Expats in Dubai may soon benefit from a dedicated pension scheme if plans from Dubai’s Department of Economic Development go ahead.

According to officials from the emirate, the government has recently carried out a feasibility study of a potential expatriate-targeted pension fund and may launch it as early as the end of this year.

Discussing the plans, Ali Ibrahim, deputy director general for planning and development at DED commented: “We have finished the feasibility study for the project and DED are now consulting with local and federal parties…we are also coordinating with some parties in other emirates and are planning to hold workshops on the project.

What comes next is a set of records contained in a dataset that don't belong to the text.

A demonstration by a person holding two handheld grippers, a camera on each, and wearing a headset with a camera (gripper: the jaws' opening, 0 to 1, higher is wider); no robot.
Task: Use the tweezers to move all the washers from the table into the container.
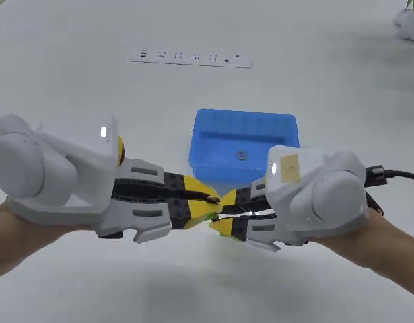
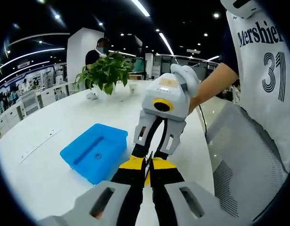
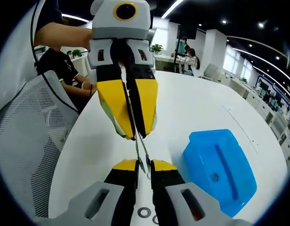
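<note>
Tabletop (image 1: 294, 67) below: left gripper (image 2: 147, 165), right gripper (image 3: 144, 168) both seemingly pinch tweezers (image 3: 141, 153).

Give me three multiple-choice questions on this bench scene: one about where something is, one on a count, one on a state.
1. In the head view, where is the blue container?
A) Beyond the meeting tips of the left claw and right claw
B) Nearer the camera than both wrists
C) Hanging from a claw

2. How many washers lie inside it?
A) None
B) One
C) Four

3. What state are the tweezers in?
A) Lying flat on the bench
B) Dropped in the container
C) Held up in the left claw's jaws

Answers: A, the container lies past the claw tips. B, a single ring shows on its floor. C, in the right gripper view the yellow jaws are closed on them.
</note>
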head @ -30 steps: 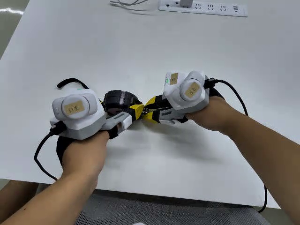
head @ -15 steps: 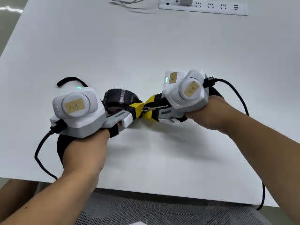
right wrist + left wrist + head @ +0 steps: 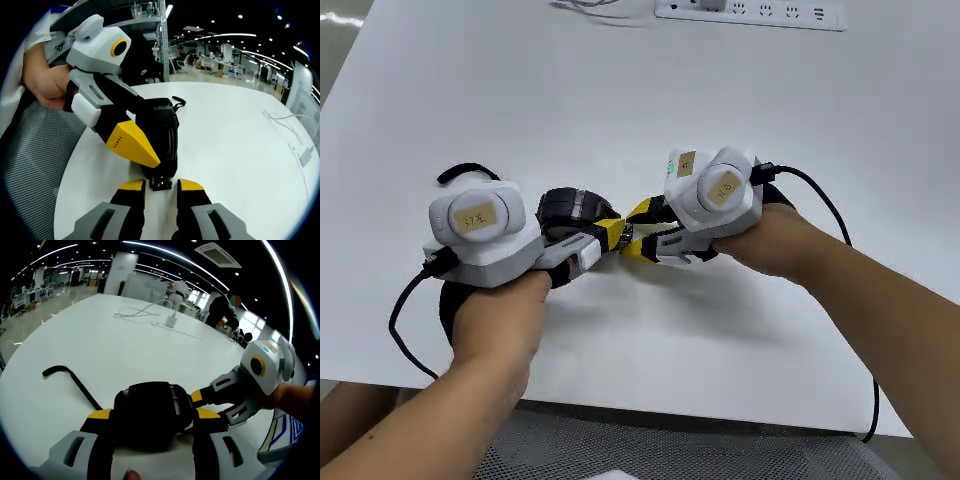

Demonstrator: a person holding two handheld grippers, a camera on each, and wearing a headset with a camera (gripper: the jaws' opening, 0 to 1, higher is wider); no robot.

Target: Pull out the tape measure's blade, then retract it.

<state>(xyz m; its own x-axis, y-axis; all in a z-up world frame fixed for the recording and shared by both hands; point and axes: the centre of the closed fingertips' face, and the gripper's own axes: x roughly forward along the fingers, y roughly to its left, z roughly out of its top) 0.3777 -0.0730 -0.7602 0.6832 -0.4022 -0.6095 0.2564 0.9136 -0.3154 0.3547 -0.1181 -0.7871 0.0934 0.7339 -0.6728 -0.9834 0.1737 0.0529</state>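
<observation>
A black tape measure (image 3: pixel 575 208) rests on the white table (image 3: pixel 650 90), and my left gripper (image 3: pixel 586 226) is shut on its case. In the left gripper view the case (image 3: pixel 150 412) sits between the yellow-tipped jaws of the left gripper (image 3: pixel 152 416). My right gripper (image 3: pixel 635 230) faces it from the right. In the right gripper view the right gripper (image 3: pixel 161 186) has its jaws drawn in close on the small end hook (image 3: pixel 161 183) at the case's (image 3: pixel 162 132) mouth. No length of blade is drawn out.
The tape's black wrist strap (image 3: pixel 465 172) lies on the table behind the left gripper. A white power strip (image 3: pixel 750 12) with a cable sits at the far edge. The table's near edge (image 3: pixel 670 415) runs just under my forearms. People stand in the hall beyond (image 3: pixel 220 310).
Both grippers and the tape measure hold the same pose against each other. The picture has shifted slightly, as the head camera moved.
</observation>
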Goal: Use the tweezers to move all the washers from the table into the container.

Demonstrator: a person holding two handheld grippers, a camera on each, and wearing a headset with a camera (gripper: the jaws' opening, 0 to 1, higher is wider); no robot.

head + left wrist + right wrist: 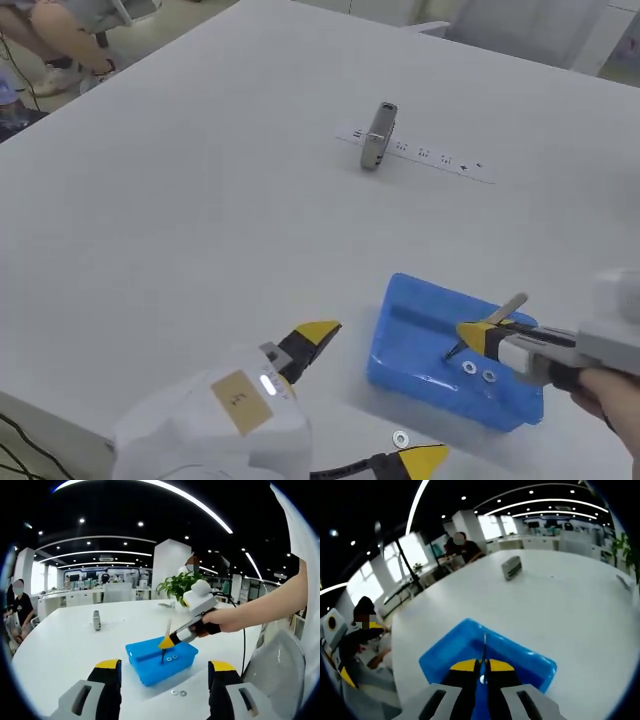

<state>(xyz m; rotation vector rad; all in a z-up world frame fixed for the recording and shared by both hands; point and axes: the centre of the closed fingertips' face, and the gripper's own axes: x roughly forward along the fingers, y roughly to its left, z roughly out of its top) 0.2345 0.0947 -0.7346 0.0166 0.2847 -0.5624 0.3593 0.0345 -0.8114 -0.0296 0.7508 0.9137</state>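
Observation:
A blue container (420,318) stands on the white table, with two washers (478,372) lying inside it. My right gripper (480,336) is shut on the tweezers (512,305), whose tips point down into the container beside those washers. In the right gripper view the tweezers (484,647) run forward over the container (450,652) from between the yellow jaws. My left gripper (372,396) stands open just in front of the container, with a loose washer (400,438) on the table between its jaws. The left gripper view shows two loose washers (178,693) before the container (145,672).
A white power strip (440,158) with a grey plug block (378,135) lies further back on the table. People sit at the table's far side (460,545). A chair (280,665) stands to the right of the table.

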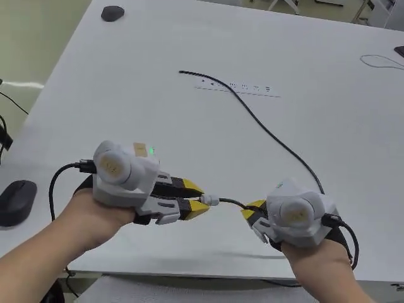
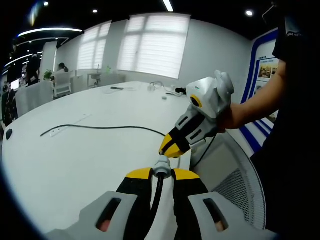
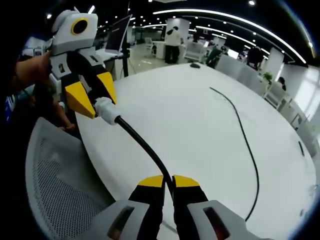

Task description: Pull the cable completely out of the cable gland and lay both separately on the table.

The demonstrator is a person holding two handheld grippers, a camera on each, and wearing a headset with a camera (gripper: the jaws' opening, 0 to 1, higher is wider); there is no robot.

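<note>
From the head view, the left gripper has its yellow-tipped jaws pressed onto the small pale cable gland, held in the air just over the near edge of the white table. Just right of the gland, the right gripper pinches the black cable, which is still seated in the gland. Past that gripper the cable lies on the table and runs well away from the gland to its free end at the far side. A dark computer mouse sits on the table far to the gland's left. In the left gripper view, the left gripper clamps the cable gland at its very tips, and a black strand shows between the jaws behind the gland. The right gripper is just beyond the gland, and the cable curves over the table further off. In the right gripper view, the right gripper is closed on the cable. The cable rises to the cable gland, which is gripped in the left gripper. A mesh chair is below the gland, beside the table.
</note>
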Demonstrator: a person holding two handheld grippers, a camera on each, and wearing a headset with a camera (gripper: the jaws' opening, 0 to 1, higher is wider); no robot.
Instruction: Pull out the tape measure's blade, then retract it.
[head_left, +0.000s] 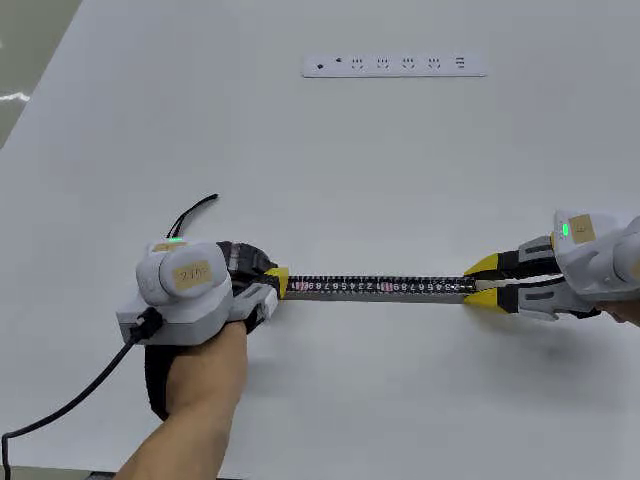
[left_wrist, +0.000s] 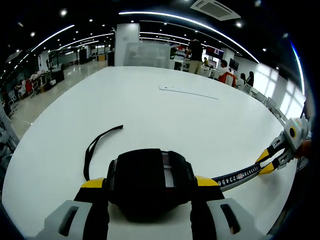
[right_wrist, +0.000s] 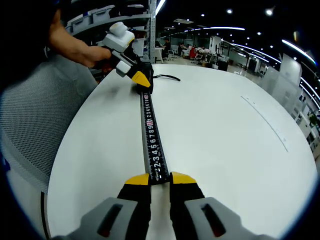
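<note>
Two grippers work my bench (head_left: 350, 170): the left gripper (head_left: 275, 285) clamps the tape measure (left_wrist: 150, 182) at near left; the right gripper (head_left: 487, 283) pinches the end of its blade (head_left: 380, 286), right. Springy thin steel, I judge: hold the tip.

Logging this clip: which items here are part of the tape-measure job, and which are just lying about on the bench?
In use: tape measure case, clamped in the left tongs; blade, pulled out, its tip pinched by the right tongs; strap of the case.
Lying about: power strip, at the far side of the white table.
</note>
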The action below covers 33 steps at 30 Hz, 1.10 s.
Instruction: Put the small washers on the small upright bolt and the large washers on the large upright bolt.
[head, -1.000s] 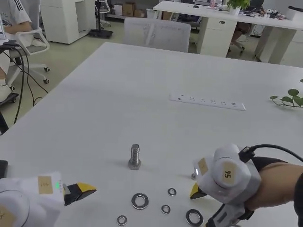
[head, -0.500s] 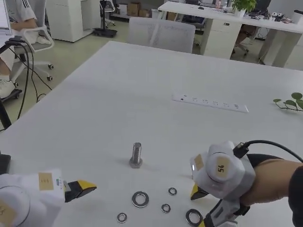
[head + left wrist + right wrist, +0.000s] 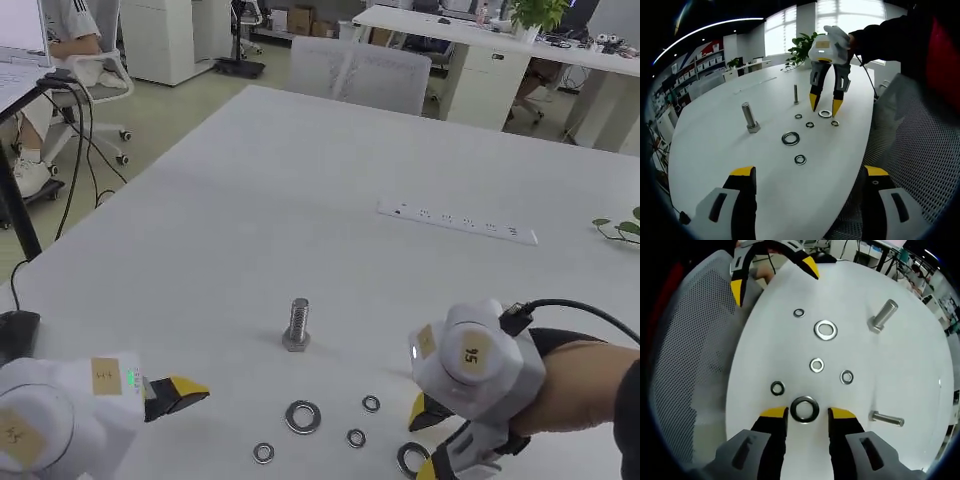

“You can say the project is nearly ready…once we complete negotiations with other departments, we will seek government approval so the project can be launched by the end of the year.”

It is believed that the pension scheme will be designed to encourage expatriates who work in and around Dubai to keep their money in the region instead of transferring it overseas. The feasibility study was conducted in reaction to a publication from the Washington D.C-based international crediting organization, which indicated that the majority of the emirate’s two million foreign nationals send around 40 per cent of their earnings back to their native countries. This amounted to 41.2 billion dirhams ($11 billion) last year, up 6.2 percent from 2010 and more than double the 2004 level. One potential reason for the levels of overseas remittance has been attributed to the fact that Dubai does not currently offer expatriates any type of permanent residency and expats who end their work contracts have a very limited period of time to leave the country, which means that workers do not see a future for themselves in the emirate beyond their immediate work placement. The World Bank have proposed three potential solutions to this dilemma: retirement savings accounts; mobility savings, offering jobless expatriates monthly payments until they find work and allowing them to extend visas; or improvements to the current system, in which workers leaving their jobs get a lump sum based on length of employment.

When questioned as to whether a similar scheme may be rolled out throughout the rest of the United Arab Emirates, Ali Ibrahim commented: ”I think it is better to be implemented on the federal level….after Dubai took the lead in this project, I believe there is now a trend to set up a federal pension fund…this one requires the support of relevant departments, including the Ministry of Labor.”

There is not yet any confirmation concerning whether the pension scheme will be compulsory.